Return each line of the listing in which the word "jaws" appears.

◆ ◆ ◆ ◆

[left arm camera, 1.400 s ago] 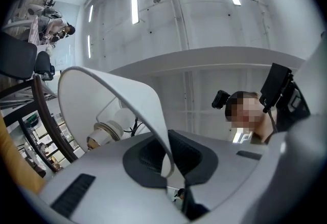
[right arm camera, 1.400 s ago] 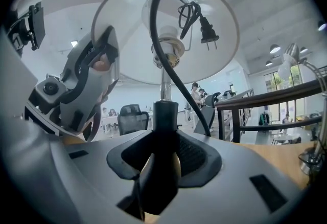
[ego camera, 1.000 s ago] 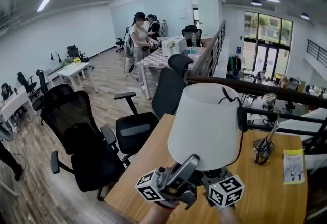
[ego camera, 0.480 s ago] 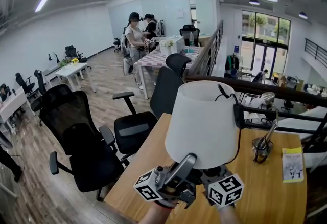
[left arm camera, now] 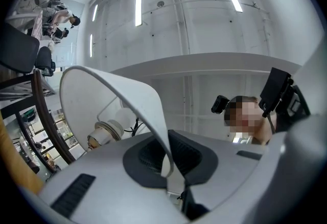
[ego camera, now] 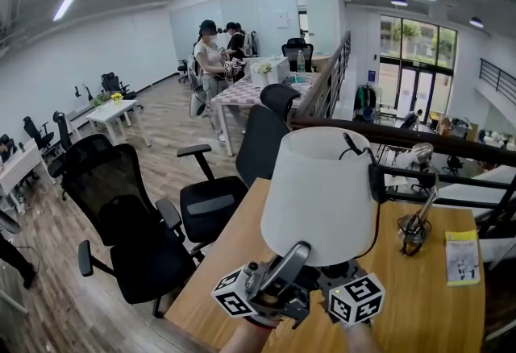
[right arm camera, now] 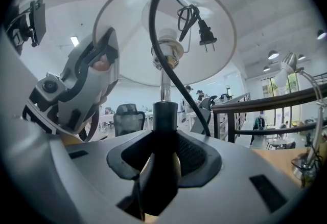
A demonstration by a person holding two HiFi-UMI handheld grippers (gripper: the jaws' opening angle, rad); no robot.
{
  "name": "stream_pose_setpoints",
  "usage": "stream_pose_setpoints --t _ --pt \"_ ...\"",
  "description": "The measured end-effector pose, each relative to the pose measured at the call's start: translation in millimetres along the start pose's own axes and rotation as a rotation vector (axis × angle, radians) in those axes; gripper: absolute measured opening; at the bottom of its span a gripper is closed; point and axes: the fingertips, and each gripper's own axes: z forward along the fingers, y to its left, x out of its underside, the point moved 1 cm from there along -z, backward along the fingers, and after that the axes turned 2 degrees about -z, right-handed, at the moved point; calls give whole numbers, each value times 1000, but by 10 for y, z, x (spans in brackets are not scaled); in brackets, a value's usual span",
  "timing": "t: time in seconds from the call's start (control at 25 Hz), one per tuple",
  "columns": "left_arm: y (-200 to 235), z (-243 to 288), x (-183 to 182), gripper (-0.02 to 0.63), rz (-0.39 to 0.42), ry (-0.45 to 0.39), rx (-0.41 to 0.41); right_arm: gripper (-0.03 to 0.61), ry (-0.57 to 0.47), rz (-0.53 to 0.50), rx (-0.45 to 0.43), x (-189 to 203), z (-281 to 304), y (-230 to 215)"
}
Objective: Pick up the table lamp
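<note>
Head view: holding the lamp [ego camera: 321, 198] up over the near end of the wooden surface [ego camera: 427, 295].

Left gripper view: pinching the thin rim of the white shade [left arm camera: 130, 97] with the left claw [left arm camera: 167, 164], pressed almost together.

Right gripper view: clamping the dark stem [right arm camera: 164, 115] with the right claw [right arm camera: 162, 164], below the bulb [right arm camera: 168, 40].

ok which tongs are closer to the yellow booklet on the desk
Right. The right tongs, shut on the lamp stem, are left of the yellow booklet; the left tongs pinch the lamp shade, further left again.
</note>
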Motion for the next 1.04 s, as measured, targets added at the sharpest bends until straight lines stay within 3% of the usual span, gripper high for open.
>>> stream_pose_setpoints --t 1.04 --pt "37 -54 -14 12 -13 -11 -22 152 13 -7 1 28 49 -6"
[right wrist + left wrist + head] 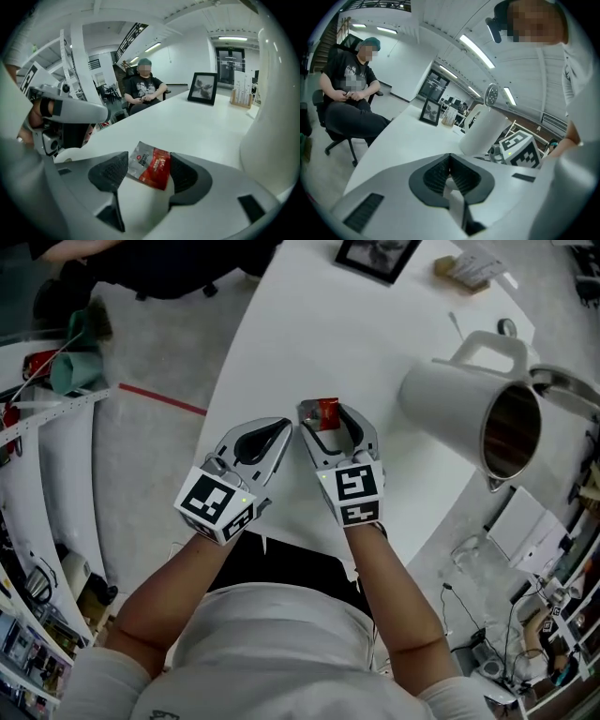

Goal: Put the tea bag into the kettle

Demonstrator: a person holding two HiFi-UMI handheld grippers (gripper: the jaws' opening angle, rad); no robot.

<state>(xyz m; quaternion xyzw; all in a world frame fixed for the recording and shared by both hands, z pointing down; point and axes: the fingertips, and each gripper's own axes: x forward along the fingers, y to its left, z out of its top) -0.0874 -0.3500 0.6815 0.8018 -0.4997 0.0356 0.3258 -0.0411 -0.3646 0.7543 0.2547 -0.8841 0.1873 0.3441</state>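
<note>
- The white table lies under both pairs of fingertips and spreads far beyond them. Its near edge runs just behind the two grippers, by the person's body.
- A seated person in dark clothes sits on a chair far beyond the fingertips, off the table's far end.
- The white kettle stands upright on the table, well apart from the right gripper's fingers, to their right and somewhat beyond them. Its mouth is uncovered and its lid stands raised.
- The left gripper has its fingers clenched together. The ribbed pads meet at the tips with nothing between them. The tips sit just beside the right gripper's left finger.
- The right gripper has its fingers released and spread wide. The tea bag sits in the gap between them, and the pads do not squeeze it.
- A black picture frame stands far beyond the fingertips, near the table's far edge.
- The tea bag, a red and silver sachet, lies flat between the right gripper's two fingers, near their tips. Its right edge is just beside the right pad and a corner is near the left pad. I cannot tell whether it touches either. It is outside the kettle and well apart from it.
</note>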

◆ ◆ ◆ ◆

• **RESULT FOR THIS EXERCISE**
A demonstration by a person holding two HiFi-UMI handheld grippers (gripper: the jaws' opening angle, rad); no robot.
Demonstrator: a person holding two HiFi-UMI handheld grippers (gripper: the jaws' opening angle, rad); no robot.

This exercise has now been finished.